我們設s[i][j]為dp[i][j]的前導狀態,即dp[i][j] = dp[s[i][j][j-1] + cost[s[i][j]+1][j].之後我們枚舉k的時候只要枚舉s[i][j-1]<=k<=s[i+1][j],此時j必須從小到大遍歷,i必須從大到小。
用這種方法我的代碼跑了140ms。
第二種:斜率優化.其實是借鑒大牛大思路,Here,我只是拋磚引玉而已。這種方法的dp和suma數組必須為64位整數,因為平方和會超過32位整數。
用這種方法我的代碼跑了350ms。
第三種:斜率優化.其實是借鑒大牛大思路,Here,我只是拋磚引玉而已。其實這題可以作為模板題,斜率優化大抵如此吧。
用這種方法我的代碼跑了109ms。
測試數據:
Input:
4 1
4 5 1 2
4 2
4 5 1 2
5 3
1 2 1 2 1
6 4
7 5 3 6 8 9
10 3
1 4 2 7 5 6 8 5 6 9
OutPut:
17
2
92
15
187
C艹代碼:
[cpp]
//四邊形不等式
#include <stdio.h>
#include <string.h>
#define MAX 1100
#define INF (1<<30)
int n,m,sum[MAX],cost[MAX][MAX];
int arr[MAX],dp[MAX][MAX],s[MAX][MAX];
void Initial() {
int i, j, k;
for (i = 1; i <= n; ++i)
for (j = 1; j <= n; ++j)
if (j < i) cost[i][j] = 0;
else cost[i][j] = cost[i][j - 1] + arr[j] * (sum[j - 1] - sum[i - 1]);
for (i = 0; i <= n; ++i) {
dp[i][0] = cost[1][i];
s[i][0] = 0,s[n+1][i] = n;
}
}
int Solve_DP() {
int i,j,k;
for (j = 1; j <= m; ++j)
for (i = n; i >= 1; --i) {
dp[i][j] = INF;
for (k = s[i][j-1] ; k <= s[i+1][j]; ++k)

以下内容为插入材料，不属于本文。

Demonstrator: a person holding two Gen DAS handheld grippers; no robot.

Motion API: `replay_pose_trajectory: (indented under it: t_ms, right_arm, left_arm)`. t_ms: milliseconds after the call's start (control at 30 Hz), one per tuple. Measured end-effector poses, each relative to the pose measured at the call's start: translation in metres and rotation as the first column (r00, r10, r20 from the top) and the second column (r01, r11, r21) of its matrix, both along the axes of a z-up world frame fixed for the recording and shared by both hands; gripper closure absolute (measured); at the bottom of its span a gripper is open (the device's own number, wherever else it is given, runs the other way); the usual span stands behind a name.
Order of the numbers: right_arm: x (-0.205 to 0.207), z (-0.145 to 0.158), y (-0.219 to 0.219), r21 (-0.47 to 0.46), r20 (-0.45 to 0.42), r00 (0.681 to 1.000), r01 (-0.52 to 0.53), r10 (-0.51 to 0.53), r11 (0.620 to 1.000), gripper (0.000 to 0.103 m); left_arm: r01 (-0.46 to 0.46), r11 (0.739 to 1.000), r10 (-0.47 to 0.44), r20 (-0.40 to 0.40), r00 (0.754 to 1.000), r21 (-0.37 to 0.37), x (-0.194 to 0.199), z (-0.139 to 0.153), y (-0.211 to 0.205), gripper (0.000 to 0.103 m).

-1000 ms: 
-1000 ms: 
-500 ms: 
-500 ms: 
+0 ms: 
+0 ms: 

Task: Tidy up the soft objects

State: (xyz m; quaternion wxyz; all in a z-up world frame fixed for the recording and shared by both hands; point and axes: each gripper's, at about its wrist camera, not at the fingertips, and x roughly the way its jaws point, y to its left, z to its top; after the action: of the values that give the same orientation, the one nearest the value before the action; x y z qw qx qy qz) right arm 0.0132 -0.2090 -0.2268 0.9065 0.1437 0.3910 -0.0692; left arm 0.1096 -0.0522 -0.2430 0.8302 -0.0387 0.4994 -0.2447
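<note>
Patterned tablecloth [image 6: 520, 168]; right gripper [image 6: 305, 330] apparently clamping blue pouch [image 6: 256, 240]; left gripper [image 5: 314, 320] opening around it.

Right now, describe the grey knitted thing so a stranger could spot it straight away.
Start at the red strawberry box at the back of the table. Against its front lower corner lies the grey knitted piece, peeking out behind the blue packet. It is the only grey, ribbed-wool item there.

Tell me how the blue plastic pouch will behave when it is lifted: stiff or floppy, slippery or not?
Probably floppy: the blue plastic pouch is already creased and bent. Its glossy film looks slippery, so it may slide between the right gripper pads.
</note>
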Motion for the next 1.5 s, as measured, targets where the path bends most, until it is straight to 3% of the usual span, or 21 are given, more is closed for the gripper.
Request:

if (dp[k][j-1] + cost[k+1][i] < dp[i][j]) {
s[i][j] = k;
dp[i][j] = dp[k][j-1] + cost[k+1][i];
}
}
return dp[n][m];
}
int main()
{
int i,j,k;
while (scanf("%d%d",&n,&m),n+m) {
for (i = 1; i <= n; ++i)
scanf("%d",&arr[i]),sum[i] = arr[i] + sum[i-1];
Initial();
int ans = Solve_DP();
printf("%I64d\n",ans);
}
}
[cpp]
//sum[i] = arr[1] + .. arr[i]^2
//sum2[i] = arr[1]^2 + .. arr[i]^2;
//dp[i][j] = min{dp[k][j-1] -sum[i] * sum[k] + (suma[k] - sum[k]^2)/2 + (sum[k]^2 - suma[k])/2};
//斜率優化二
#include <stdio.h>
#include <string.h>
#define MAX 1100
#define INF (1<<30)
#define int64 __int64//long long
struct point {
int64 x,y;
}pot[MAX];
int head,tail,qu[MAX];
int n,m,arr[MAX];
int64 sum[MAX],sum2[MAX],dp[MAX][MAX];
void Initial() {
for (int i = 1; i <= n; ++i) {
sum[i] = arr[i] + sum[i-1];
sum2[i] = arr[i] * arr[i] + sum2[i-1];
dp[i][0] = dp[i-1][0] + arr[i] * sum[i-1];
}
}
int CheckIt(point p0,point p1,point p2) {
return (p0.x-p1.x) * (p0.y-p2.y) - (p0.y-p1.y) * (p0.x-p2.x) <= 0;
}
int NotBest(point p0,point p1,int k) {
return p0.y - k * p0.x > p1.y - k * p1.x;
}
int Solve_DP() {
int i,j,k;
for (j = 1; j <= m; ++j) {
head = 0,tail = 0;
qu[tail] = 0;
for (i = j + 1; i <= n; ++i) {
pot[i].x = sum[i-1];
pot[i].y = dp[i-1][j-1] + (sum[i-1] * sum[i-1] + sum2[i-1]) / 2;
while (head <= tail - 1 &&
CheckIt(pot[qu[tail-1]],pot[qu[tail]],pot[i])) tail--;
qu[++tail] = i;
while (head + 1 <= tail &&
NotBest(pot[qu[head]],pot[qu[head+1]],sum[i])) head++;
k = qu[head];
//dp[i][j] = y - k * x + c
dp[i][j] = pot[k].y - sum[i] * pot[k].x + (sum[i] * sum[i] - sum2[i]) / 2;
}
}
return dp[n][m];
}
int GetInt() {
char ch = ' ';
while (ch < '0' || ch > '9')
ch = getchar();
int x = 0;
while (ch >= '0' && ch <= '9')
x = x * 10 + ch - '0',ch = getchar();
return x;
}
int main()
{
int i,j,k;
while (scanf("%d%d",&n,&m),n+m) {
for (i = 1; i <= n; ++i)
scanf("%d",&arr[i]),sum[i] = arr[i] + sum[i-1];
Initial();
int ans = Solve_DP();
printf("%d\n",ans);
}
}
[cpp]
//cost[k+1][i]=cost[1][i]-cost[1][k]-sum[k]*(sum[i]-sum[k])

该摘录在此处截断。